There is no reason why we should not enjoy our streets as Europeans have for generations, and following this extraordinary experiment, we know now just how suited our city is to this new way of life.
While it is too soon yet to know much about the exact impact of the initiative, my guess is that aggregate sales tax on meals and drinks more than compensates for the loss of parking revenue the city would earn otherwise. Besides, there are plenty of indirect and intangible benefits the program is creating.
First: Right out of Jane Jacobs’s playbook on “eyes on the street,” the light and inherent socialization created by the terraces make streets feel tangibly safer for people such as my teenage daughters, who now are much more comfortable walking home in the evening.
The physical presence of the various elements of the terraces — planters, umbrellas, lush greenery — also augment the visual presence of the sidewalk into a driver’s field of vision and, as is well documented elsewhere, contribute to the slow-down of cars on local streets. This is particularly welcome now as lighter traffic has caused drivers to get in the habit of speeding up in recent months.
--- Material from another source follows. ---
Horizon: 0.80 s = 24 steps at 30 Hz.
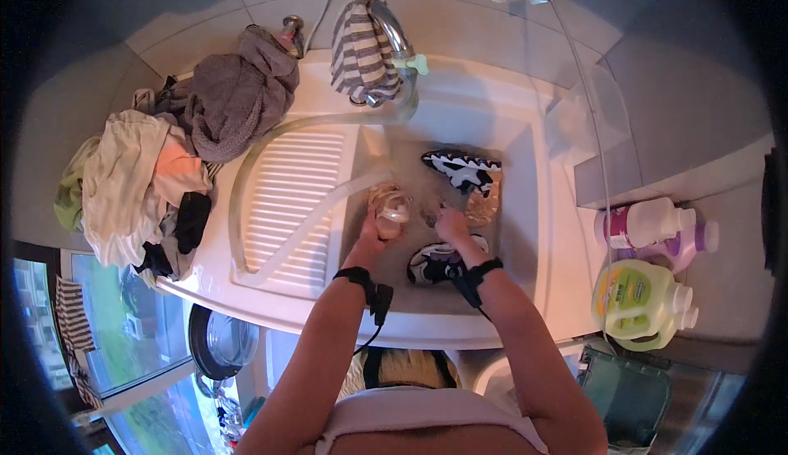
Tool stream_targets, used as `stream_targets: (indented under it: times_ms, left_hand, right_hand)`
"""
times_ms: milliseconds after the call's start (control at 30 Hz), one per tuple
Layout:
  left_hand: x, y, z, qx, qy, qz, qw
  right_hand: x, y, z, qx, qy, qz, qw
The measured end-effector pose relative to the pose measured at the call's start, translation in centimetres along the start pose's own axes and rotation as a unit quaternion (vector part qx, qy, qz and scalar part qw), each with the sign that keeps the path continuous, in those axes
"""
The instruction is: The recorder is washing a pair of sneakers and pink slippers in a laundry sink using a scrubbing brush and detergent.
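Note:
My left hand (373, 233) grips a clear, rounded plastic container (392, 210) at the left side of the sink basin (518, 221). Toward the middle, my right hand (452, 226) has its fingers curled downward over cloudy water. A small dark patch lies by those fingertips, and whether they hold anything is unclear. Beyond the right hand, a black-and-white shoe (463, 170) rests on its side, with a crumpled tan piece (483, 204) just below it. Another dark shoe with a white edge (431, 264) lies under my right wrist, partly covered by the forearm.
A translucent hose (243, 202) loops from the faucet (394, 27) across the ribbed washboard (295, 190). The faucet carries a striped cloth (363, 49). Clothes (126, 172) and a grey towel (240, 92) are heaped at left. Detergent bottles (637, 304) stand at right.

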State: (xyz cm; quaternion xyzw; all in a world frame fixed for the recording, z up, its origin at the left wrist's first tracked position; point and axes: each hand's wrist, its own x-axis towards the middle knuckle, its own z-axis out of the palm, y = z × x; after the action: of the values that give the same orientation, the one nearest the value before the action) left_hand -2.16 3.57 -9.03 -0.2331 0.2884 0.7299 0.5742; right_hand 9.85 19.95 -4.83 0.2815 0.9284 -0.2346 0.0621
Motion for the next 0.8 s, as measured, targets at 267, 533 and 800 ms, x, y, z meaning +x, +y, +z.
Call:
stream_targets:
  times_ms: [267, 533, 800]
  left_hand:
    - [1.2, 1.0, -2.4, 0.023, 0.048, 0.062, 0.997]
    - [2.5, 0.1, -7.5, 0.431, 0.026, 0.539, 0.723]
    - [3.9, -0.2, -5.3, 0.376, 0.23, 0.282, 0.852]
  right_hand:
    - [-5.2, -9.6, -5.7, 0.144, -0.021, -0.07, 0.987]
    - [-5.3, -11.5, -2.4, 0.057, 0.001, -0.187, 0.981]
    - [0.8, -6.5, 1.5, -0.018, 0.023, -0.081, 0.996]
And let’s not forget the people-watching. Now and always, people-watching is the city’s best outdoor activity, and New Yorkers are as fascinating to discover as anyone, anywhere. These new spaces finally give us the ability to do so from the comfort of our sidewalks.
One negative I will mention is the creeping habit by restaurants to incorporate loud sound systems onto sidewalks to complement their offerings. If a few get into it in a limited space, it is a race to the bottom, and quality of life will go down for residents. Amplified music should be excluded from the list of authorized activities.
However we look at it, the Big Apple is looking at a few hard years ahead. It will need all the advantages it can get to fight off the renewed luster the suburbs have gained in the last few months, and will likely retain for some time. Street life, messy, fun, colorful and never dull, is the one prize jewel that they can never hope to emulate. New York should do everything in its power to keep its streets as lively as they can be.